Once again I am sorry if I did not get back to you, but if you wish to contact me I will get back to you in a more timely fashion.
Throw some love into the wind.
Here is the new home of the Library of Light.
The Ning url are all broken but I will fix this particular one because I know you posted so many links to it internally. I am locked out of the Ning web site right now but as soon as I can get, I'll hook up the two
I have fixed all the links that you post on new member profiles. They will still work.
But please update your links to point to the new locations of the Library of Light
Thanks for that. I'll have to get busy as well LOL
Its me Geno, I had to create a new profile and I'm back in the business of welcoming new members.
Hope all is well with you!
It is nice to have you back with us. I am just settling in to our new home and getting ready to post some new topics in The Library of Light. It feels good to be assured that we are still going to have our community on line.
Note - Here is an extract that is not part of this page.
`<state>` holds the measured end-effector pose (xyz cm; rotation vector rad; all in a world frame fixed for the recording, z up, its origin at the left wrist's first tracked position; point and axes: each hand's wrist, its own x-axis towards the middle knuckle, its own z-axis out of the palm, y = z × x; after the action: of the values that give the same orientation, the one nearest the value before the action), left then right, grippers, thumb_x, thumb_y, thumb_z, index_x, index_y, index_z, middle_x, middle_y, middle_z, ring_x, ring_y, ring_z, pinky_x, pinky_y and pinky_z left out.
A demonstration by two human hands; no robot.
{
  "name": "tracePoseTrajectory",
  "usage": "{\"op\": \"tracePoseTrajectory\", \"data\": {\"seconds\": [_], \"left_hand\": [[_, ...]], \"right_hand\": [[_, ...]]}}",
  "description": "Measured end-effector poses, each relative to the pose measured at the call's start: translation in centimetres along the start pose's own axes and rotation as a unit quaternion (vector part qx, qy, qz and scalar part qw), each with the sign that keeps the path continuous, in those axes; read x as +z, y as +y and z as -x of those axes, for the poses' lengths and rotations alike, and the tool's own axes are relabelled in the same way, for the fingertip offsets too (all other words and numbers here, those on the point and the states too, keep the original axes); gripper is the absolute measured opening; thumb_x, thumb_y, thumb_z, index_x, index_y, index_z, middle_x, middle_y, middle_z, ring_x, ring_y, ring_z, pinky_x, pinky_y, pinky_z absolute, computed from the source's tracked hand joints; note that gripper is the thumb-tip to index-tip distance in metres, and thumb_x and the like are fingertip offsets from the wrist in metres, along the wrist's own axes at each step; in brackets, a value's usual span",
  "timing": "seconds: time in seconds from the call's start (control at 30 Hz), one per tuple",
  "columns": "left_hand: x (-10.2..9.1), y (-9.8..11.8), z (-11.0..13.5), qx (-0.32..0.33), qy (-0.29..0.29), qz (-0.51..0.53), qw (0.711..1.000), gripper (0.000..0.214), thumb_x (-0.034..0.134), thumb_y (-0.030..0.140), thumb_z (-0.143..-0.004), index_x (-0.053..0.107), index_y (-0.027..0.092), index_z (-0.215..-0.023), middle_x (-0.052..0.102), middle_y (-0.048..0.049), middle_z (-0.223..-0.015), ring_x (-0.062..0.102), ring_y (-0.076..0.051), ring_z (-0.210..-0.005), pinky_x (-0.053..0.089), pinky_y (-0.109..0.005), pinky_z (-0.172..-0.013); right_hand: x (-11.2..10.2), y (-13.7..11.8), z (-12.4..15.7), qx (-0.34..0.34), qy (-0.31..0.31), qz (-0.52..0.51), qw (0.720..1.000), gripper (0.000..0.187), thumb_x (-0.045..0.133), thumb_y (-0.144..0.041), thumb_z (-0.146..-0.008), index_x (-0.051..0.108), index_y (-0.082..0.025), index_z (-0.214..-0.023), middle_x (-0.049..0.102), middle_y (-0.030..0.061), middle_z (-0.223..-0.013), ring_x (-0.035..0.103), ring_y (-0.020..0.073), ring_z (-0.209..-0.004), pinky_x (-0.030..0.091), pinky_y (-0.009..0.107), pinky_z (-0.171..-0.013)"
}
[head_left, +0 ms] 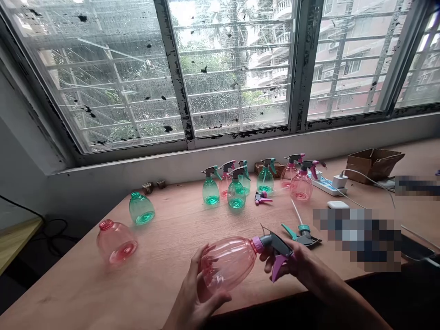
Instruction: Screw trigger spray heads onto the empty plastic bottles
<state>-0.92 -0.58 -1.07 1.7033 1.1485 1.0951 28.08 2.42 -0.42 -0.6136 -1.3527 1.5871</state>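
Note:
A clear pink spray bottle (228, 263) lies tilted on its side in the air near the table's front edge, its neck to the right. My left hand (192, 288) cups its base, fingers behind and thumb in front. My right hand (302, 263) grips the grey and magenta trigger head (277, 250) at the bottle's neck; some fingers are hidden behind it. To the left sit a pink bottle (117, 240) and a green bottle (141, 208), both without heads. A loose teal trigger head (304, 233) with a tube lies beyond my right hand, and a magenta one (261, 198) farther back.
Several green spray bottles (210, 188) and pink spray bottles (301, 185) with heads stand toward the window. At the right are a power strip (326, 185) with cables, a white case (338, 205), a cardboard box (373, 167) and a pixelated patch.

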Motion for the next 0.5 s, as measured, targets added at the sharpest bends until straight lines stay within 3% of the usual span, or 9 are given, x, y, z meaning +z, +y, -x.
{"op": "tracePoseTrajectory", "data": {"seconds": [0.07,0.13,0.2,0.37,0.5], "left_hand": [[-0.1,0.2,0.1,0.004,0.001,-0.032,0.999,0.088,0.078,0.049,-0.077,0.029,0.031,-0.148,0.045,-0.0127,-0.151,0.052,-0.033,-0.132,0.039,-0.049,-0.115],[-0.1,0.3,-0.1,0.014,-0.016,-0.053,0.998,0.09,0.079,0.052,-0.074,0.032,0.03,-0.148,0.046,-0.013,-0.151,0.048,-0.036,-0.135,0.037,-0.051,-0.116],[-0.1,0.6,-0.4,0.026,-0.054,-0.053,0.997,0.092,0.079,0.057,-0.071,0.036,0.029,-0.148,0.048,-0.0129,-0.15,0.047,-0.038,-0.136,0.037,-0.052,-0.115],[-0.3,1.4,-0.9,0.061,-0.132,-0.037,0.989,0.096,0.073,0.068,-0.069,0.038,0.029,-0.149,0.046,-0.0111,-0.153,0.041,-0.039,-0.14,0.034,-0.051,-0.116],[-0.5,1.1,-0.2,0.042,-0.095,-0.11,0.988,0.1,0.08,0.053,-0.071,0.027,0.033,-0.154,0.036,-0.0085,-0.16,0.035,-0.037,-0.144,0.027,-0.051,-0.12]], "right_hand": [[0.3,-0.6,0.8,-0.024,0.011,0.061,0.998,0.073,0.074,-0.072,-0.067,0.067,-0.021,-0.119,0.068,0.0162,-0.117,0.066,0.0355,-0.103,0.053,0.05,-0.09],[1.2,-1.0,1.3,-0.026,0.027,0.156,0.987,0.075,0.089,-0.052,-0.061,0.064,-0.027,-0.127,0.064,0.0142,-0.128,0.053,0.041,-0.124,0.038,0.056,-0.108],[2.6,-1.2,1.3,-0.028,0.015,0.229,0.973,0.072,0.091,-0.038,-0.064,0.063,-0.031,-0.13,0.065,0.0111,-0.128,0.043,0.0422,-0.135,0.03,0.056,-0.114],[5.4,-0.8,0.1,-0.026,-0.021,0.243,0.969,0.054,0.078,-0.045,-0.079,0.065,-0.029,-0.128,0.071,0.01,-0.118,0.052,0.0403,-0.128,0.035,0.054,-0.113],[3.7,-1.9,-1.3,-0.077,0.06,0.3,0.949,0.055,0.077,-0.05,-0.079,0.063,-0.026,-0.127,0.069,0.0104,-0.121,0.052,0.038,-0.128,0.032,0.054,-0.115]]}}
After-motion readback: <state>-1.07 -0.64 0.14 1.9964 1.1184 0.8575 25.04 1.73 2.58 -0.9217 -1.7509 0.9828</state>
It is always nice to feel your energy.
HI BING!.......PLEASE ADD ME AGAIN,I HAD TO DO A NEW ACCOUNT,I ALREADY SENT YOU A FRIEND REQUEST...MUCH LOVE...SANDRA
Yay, you're posting in the Library of Light again
Bing Thank You so much for passing the word, so I could rejoin EC.
I am excited to be back.
I'd like to comment on your Negativity article on "Blog" I do not know how to hit a reply there, sorry. But I just wanted to say-I will copy that and put it on my desk. I am doing much better with myself and getting so upset because I think a lot of people, family hate me, ignore me.. But just sometimes it sneaks back in my mind,, I try not to let it depress me, All the same, I can get rid ofit faster, Thank You Bing,,
OH? How do I add pitchers to my writings? Plus reply to others? Thanks Again
I just wanted to say hello and if maybe you have anything else about narcissist that could help me in dealing and coping with these kind of people, please? Or if anyone else has input for me. Any is appreciate.